The original bill would have extended the current yield tax to assess and tax the value of the standing and growing timber with the annual growth taxed.
Opponents said it was a new tax while supporters said it simply closes a loophole to keep equity with other taxpayers.
The new study bill is likely to pass the full Senate and will then return to the House for consideration. If they concur, the bill will then go to Gov.
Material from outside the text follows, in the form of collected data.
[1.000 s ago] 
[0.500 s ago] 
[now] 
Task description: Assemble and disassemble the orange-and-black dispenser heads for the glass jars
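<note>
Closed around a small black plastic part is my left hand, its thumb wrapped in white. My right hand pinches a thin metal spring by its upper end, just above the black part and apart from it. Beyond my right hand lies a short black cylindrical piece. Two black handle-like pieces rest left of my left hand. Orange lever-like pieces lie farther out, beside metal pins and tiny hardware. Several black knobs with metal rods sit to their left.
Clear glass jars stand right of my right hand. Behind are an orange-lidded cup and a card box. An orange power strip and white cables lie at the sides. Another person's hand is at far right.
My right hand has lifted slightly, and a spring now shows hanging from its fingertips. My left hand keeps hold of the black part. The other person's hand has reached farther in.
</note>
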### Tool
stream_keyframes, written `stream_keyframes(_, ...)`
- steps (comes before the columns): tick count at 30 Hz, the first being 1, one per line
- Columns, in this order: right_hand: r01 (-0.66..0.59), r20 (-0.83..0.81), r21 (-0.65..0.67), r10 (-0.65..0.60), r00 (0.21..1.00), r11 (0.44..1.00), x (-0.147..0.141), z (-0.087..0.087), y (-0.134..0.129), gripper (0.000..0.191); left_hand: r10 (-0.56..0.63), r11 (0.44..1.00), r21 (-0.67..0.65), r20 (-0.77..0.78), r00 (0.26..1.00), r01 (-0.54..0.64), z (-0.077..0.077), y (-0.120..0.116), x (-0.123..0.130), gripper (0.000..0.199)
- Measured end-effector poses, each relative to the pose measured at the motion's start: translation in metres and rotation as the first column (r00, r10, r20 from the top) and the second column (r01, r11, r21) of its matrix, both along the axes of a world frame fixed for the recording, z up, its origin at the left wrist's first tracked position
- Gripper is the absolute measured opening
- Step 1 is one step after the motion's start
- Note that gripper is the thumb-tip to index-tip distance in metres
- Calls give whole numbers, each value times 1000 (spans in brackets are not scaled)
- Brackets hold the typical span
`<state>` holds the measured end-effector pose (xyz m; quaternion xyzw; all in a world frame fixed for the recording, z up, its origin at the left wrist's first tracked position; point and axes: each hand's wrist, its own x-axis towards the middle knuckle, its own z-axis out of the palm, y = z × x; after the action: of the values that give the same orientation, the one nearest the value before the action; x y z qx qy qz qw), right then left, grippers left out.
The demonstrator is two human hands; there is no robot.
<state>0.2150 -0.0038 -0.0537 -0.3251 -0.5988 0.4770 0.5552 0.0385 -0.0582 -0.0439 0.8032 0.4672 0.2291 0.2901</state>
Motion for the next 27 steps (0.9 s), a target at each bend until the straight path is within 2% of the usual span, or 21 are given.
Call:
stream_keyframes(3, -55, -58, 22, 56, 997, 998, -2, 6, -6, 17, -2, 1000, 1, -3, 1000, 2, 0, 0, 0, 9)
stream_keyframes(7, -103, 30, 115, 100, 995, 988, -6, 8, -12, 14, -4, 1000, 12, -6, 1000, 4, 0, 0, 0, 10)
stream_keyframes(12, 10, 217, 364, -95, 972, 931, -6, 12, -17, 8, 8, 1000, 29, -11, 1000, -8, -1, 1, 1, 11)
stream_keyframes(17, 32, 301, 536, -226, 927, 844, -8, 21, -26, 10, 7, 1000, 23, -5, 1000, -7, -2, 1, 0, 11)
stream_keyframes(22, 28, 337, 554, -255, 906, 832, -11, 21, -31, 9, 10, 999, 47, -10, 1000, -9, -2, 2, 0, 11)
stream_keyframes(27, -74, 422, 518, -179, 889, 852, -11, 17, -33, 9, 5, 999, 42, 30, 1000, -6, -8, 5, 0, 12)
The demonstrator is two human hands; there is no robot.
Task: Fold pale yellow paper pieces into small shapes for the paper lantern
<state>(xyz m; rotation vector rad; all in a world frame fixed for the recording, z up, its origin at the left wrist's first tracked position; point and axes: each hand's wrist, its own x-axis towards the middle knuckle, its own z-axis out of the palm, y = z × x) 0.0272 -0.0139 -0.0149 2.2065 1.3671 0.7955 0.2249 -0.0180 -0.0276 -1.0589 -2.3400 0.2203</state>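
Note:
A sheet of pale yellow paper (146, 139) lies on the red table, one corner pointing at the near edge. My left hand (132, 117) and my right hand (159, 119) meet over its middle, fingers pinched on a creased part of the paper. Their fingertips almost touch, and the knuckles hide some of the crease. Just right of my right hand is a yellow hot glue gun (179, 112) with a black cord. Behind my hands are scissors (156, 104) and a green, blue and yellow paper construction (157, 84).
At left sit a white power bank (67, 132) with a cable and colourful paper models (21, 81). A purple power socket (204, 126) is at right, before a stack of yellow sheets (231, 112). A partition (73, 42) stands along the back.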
Kelly Ayotte who is likely to sign.
The New Hampshire Timberland Owners Association, which represents almost 1,000 in the forest products industry, including property owners, opposed the moratorium portion of the amendment but supports the study committee, which could be as long as two years.
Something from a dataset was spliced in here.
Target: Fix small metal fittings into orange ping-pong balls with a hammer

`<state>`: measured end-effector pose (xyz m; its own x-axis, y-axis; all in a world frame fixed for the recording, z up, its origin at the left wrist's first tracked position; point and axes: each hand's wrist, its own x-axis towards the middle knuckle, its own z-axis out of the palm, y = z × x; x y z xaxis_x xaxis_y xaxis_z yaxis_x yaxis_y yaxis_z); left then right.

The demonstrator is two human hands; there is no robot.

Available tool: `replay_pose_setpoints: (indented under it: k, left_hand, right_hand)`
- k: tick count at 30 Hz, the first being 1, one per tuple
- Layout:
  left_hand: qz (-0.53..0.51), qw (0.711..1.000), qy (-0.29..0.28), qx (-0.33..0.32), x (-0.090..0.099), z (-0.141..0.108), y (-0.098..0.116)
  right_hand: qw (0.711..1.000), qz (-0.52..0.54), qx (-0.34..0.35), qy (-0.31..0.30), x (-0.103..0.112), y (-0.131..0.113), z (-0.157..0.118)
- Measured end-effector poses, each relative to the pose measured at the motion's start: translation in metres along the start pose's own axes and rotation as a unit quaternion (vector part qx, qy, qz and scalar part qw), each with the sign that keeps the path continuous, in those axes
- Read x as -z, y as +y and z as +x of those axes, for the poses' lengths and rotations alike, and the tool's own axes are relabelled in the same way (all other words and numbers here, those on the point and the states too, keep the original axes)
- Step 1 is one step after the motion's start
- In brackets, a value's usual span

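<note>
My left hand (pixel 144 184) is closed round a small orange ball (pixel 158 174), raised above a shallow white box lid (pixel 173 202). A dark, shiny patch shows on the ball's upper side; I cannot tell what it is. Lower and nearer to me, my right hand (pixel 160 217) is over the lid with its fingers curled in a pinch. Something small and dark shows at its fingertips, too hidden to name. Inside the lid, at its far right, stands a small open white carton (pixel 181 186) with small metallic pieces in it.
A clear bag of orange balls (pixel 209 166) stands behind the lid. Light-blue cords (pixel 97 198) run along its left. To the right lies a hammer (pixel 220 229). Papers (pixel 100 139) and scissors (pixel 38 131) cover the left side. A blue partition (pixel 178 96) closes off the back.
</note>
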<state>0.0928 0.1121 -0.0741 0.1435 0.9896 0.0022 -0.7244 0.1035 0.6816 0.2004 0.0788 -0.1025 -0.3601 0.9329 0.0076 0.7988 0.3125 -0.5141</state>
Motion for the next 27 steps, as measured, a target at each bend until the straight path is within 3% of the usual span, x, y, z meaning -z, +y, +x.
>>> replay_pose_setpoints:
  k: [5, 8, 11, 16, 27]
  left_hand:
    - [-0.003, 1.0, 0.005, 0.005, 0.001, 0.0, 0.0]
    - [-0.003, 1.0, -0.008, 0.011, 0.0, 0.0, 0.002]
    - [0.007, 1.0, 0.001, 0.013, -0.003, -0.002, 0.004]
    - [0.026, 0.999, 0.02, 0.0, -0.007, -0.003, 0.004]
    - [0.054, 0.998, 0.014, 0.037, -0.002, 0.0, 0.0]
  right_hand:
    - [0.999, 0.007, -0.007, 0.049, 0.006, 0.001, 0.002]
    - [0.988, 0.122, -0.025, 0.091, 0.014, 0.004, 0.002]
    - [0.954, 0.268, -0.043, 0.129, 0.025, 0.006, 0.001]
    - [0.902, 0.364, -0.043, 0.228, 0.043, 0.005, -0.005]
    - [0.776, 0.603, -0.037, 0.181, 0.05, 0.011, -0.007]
Jasen Stock, executive director of the NHTOA, said there is a lot of learning that needs to be done before the state passes any legislation and New Hampshire would be the first to do that.
The core issue for the study committee will be an issue of fairness and also a method for collection of such a tax, which the state Department of Revenue Administration said was unworkable in the bill.
“Whether the state’s current system of taxation fairly and properly taxes the transactions by which New Hampshire forest tracts are committed to carbon sequestration and the fair market value of those tracts,” will be the focus of the committee’s study, the bill now reads.
Members of this body, if passed will include one Coos County commissioner, one municipal official with experience in administration of the 10 percent timber yield tax who is appointed by the NH Municipal Association, one public member designated by the NHTOA and one public member designated by the current fee owner of the 146,000 Connecticut Lakes Headwaters forest in Pittsburg, Stewartstown and Clarksville, Aurora Sustainable Lands which has enrolled in carbon offset since 2013.
Also, if enacted, the committee will have a member of the NH Retail Lumber Association, the NH Home Builders Association, a state forester appointed by the president of the Senate and two members of the House, one member of the Senate. Also, the commissioner or designee from both the departments of Natural and Cultural Resources and the Department of Revenue Administration will be represented.
The bill also places a moratorium and reads that between July 1, 2025 and the date upon which the carbon sequestration programs study commission submits its report, no owner of standing timber in the state on a parcel of more than 500 acres “shall enter into or exercise any unexercised right pursuant to, any agreement or other arrangement to commit any part of such timber or its annual growth to the sequestration of carbon emission through enrollment or registration with a carbon offset program or otherwise,” according to the amended bill.